Cable operators should be able to charge canceling subscribers for the full final month of service if the service, including local programming, is accessible for the full month using the cabler's streaming video application, the cable industry is urging the FCC. In a docket 23-405 filing Thursday recapping a meeting with FCC Chairwoman Jessica Rosenworcel's office and Media Bureau Chief Holly Sauer, NCTA and cable operators said charging for the full month also should be permitted if the subscriber cancels within the first month of service after the expiration of the required 24-hour cancellation period. In the meeting, the cablers reiterated arguments that an agency ban on early termination fees should be limited to "unjust or unreasonable" ones (see 2406200031). Joining NCTA at the meeting were representatives of Comcast, Charter Communications and Cox Communications.

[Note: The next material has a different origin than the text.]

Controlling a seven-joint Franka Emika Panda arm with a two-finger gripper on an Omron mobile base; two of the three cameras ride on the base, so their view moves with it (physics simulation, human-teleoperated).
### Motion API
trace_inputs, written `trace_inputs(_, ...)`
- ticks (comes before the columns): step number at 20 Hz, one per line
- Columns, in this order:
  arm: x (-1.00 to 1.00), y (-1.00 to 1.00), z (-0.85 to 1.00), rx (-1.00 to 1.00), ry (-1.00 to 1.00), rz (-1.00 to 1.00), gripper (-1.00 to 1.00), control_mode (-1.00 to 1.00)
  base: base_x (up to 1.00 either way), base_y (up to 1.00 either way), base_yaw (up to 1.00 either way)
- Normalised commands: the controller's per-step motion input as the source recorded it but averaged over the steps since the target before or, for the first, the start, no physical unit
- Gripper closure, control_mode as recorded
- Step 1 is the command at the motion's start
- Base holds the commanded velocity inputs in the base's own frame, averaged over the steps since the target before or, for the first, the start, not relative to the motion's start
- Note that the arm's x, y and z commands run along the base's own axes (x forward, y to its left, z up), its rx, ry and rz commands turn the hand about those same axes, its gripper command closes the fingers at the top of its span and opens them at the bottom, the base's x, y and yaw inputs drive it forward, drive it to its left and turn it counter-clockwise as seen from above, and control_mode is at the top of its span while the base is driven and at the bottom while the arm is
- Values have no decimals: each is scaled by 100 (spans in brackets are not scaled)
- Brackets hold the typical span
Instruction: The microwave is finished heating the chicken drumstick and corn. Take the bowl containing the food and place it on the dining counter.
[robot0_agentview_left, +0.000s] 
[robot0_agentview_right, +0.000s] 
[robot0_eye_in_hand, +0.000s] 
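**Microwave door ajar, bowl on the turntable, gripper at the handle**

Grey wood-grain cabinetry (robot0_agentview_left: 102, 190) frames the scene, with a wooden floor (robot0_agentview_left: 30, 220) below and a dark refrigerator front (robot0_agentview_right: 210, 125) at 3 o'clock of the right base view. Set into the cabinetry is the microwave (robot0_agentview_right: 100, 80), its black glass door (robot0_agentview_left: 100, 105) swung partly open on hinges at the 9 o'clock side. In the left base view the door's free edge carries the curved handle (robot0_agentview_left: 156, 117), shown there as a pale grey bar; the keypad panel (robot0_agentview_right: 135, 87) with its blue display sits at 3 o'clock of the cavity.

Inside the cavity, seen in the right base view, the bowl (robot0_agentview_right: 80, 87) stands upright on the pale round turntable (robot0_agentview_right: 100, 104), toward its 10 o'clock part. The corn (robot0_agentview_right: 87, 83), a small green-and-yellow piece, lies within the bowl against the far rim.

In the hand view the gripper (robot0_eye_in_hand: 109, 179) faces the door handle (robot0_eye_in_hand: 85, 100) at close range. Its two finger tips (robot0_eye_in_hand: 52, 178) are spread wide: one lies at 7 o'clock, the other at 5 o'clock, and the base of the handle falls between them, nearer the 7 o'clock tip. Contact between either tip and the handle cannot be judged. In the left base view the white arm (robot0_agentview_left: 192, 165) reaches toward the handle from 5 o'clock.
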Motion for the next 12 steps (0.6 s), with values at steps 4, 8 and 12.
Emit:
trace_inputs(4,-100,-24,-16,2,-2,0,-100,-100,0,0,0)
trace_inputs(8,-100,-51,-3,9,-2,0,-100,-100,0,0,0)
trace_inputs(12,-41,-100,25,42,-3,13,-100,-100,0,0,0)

Internet subscriber losses due to the end of the affordable connectivity program more than offset what otherwise would have been small subscriber gains in Q2 for WideOpenWest, CEO Teresa Elder said on an earnings call Thursday as the company announced Q2 results. Elder said WOW's focus on growing its fiber footprinting in expansion markets has been paying off. The company would have added more than 300 broadband customers in the quarter if not for 5,000 ACP subscribers it lost. She said WOW expects additional ACP subscriber losses in Q3. The company ended Q2 with 485,000 high-speed data revenue generating units, down from 507,800 the same quarter a year earlier, and 71,600 video revenue generating units, down from 110,000 a year prior. Elder said WOW is seeing increased numbers of customers buying broadband buddle with YouTube TV as the cabler transitions from traditional linear service to the streaming package (see 2305150027). Elder didn't address questions about the pending takeover offer from DigitalBridge and Crestview Partners (see 2405030047). She said a special board committee is evaluating the offer.